→ **PROBLEM REQUIREMENTS**
The reply to the records below should contain exactly the lines from the line with "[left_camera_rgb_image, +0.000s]" through the line with "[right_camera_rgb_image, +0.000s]", and nothing besides.

→ **MATERIAL FOR THE TASK**
------------------------------------------------

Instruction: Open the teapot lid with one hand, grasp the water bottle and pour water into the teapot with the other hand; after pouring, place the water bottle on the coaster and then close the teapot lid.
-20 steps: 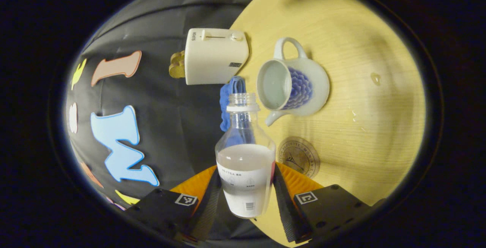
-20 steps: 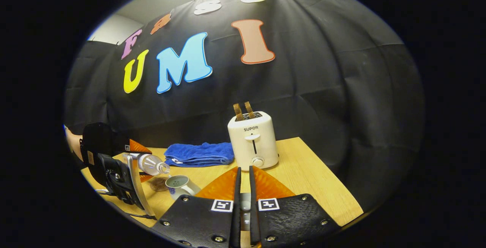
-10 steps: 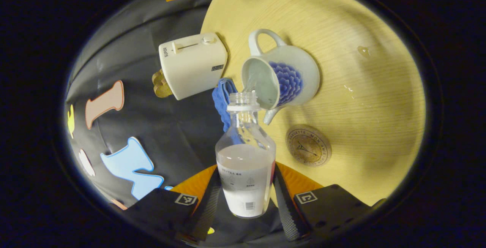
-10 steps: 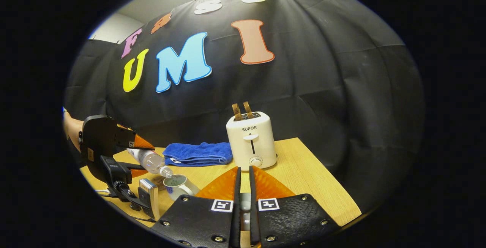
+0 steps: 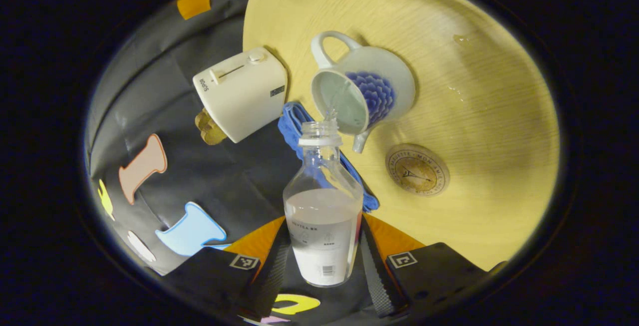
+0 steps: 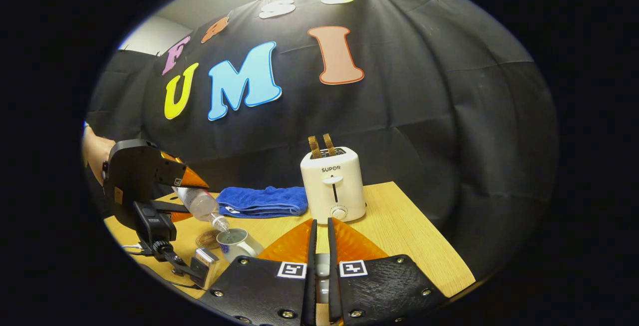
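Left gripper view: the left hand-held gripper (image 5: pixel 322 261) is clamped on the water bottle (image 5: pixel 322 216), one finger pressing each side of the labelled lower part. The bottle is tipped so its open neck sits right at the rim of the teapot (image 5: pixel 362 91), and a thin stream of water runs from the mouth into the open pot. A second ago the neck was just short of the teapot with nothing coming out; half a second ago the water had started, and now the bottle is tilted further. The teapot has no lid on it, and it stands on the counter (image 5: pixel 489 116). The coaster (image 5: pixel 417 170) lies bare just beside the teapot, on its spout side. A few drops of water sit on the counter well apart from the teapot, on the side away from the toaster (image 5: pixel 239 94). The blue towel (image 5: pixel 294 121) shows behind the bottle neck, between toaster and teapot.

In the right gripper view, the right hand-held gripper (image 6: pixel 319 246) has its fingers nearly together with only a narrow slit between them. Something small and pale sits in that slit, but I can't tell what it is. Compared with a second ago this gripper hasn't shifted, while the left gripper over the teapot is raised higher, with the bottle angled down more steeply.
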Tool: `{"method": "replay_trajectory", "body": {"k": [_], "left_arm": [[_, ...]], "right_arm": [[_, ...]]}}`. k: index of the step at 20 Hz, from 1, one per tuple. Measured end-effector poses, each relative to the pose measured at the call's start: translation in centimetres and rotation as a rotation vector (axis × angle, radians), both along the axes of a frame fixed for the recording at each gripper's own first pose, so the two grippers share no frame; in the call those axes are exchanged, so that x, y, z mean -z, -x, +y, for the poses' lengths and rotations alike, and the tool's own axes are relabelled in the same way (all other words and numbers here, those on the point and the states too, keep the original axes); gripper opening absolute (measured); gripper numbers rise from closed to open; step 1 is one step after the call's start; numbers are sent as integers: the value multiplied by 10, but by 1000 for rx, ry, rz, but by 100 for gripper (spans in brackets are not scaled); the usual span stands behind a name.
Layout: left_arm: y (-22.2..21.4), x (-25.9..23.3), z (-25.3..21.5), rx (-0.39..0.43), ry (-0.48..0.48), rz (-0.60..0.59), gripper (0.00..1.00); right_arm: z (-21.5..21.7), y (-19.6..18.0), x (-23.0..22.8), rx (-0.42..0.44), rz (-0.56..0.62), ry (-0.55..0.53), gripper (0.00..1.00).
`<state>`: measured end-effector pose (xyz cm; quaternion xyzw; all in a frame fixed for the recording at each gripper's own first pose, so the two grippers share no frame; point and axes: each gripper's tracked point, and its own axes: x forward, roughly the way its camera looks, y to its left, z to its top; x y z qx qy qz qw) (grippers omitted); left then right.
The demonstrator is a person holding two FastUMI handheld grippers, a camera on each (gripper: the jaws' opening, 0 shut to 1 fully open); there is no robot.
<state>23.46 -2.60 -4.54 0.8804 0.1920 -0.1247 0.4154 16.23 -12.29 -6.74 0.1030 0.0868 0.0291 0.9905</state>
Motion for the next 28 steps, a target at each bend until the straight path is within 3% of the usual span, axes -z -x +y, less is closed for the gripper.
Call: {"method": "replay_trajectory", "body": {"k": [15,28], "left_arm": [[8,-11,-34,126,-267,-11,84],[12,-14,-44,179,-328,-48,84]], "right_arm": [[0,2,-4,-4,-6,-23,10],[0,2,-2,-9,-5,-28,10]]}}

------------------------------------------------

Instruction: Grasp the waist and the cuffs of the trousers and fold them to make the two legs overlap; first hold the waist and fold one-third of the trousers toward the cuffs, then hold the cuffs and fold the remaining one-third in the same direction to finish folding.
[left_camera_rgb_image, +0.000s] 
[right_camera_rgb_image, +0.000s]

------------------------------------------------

→ **ANSWER TO THE PROBLEM**
[left_camera_rgb_image, +0.000s] 
[right_camera_rgb_image, +0.000s]

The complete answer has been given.